Where the line with "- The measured" appears below, start writing out lines exactly, and finish with the line with "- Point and", which is included; write out nothing else.

→ **Recorded data**
== Segment start ==

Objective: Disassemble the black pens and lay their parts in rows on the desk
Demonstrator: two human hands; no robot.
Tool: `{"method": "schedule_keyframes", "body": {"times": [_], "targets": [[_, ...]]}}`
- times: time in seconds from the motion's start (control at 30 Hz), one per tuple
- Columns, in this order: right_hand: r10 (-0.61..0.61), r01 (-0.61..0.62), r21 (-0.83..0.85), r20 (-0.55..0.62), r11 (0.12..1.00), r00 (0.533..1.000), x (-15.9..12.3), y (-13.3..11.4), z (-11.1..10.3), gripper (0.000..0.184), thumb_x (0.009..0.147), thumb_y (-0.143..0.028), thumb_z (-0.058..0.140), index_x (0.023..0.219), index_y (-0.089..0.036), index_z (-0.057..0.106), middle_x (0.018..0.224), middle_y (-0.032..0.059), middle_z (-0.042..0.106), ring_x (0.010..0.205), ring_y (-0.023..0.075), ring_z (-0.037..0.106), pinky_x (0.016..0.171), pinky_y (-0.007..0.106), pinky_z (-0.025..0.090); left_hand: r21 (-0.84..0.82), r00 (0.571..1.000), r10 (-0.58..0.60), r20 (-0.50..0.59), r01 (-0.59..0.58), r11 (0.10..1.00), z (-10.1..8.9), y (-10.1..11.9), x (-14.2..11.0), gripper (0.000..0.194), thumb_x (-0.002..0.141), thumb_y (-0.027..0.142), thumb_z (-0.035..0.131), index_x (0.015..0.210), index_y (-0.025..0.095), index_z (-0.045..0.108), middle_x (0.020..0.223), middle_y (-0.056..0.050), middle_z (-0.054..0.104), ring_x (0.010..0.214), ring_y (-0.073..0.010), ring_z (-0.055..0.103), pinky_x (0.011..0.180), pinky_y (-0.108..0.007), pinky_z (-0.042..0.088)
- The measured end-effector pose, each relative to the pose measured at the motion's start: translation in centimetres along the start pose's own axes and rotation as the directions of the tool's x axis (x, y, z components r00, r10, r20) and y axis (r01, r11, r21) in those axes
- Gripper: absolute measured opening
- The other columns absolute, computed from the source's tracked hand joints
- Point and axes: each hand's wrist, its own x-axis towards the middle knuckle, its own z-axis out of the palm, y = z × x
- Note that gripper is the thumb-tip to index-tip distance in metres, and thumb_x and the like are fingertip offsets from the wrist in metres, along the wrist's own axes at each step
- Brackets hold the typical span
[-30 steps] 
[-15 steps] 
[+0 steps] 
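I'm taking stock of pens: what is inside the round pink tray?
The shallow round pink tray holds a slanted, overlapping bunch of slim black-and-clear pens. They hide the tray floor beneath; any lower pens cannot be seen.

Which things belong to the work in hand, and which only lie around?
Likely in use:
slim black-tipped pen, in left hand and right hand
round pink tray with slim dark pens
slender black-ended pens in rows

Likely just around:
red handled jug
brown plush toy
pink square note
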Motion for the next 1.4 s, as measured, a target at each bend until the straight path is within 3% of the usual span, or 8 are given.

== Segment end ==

→ **The completed task**
- The measured end-effector pose, each relative to the pose measured at the motion's start: translation in centimetres along the start pose's own axes and rotation as the directions of the tool's x axis (x, y, z components r00, r10, r20) and y axis (r01, r11, r21) in those axes
- Gripper: absolute measured opening
- The other columns absolute, computed from the source's tracked hand joints
- Point and axes: each hand's wrist, its own x-axis towards the middle knuckle, its own z-axis out of the palm, y = z × x

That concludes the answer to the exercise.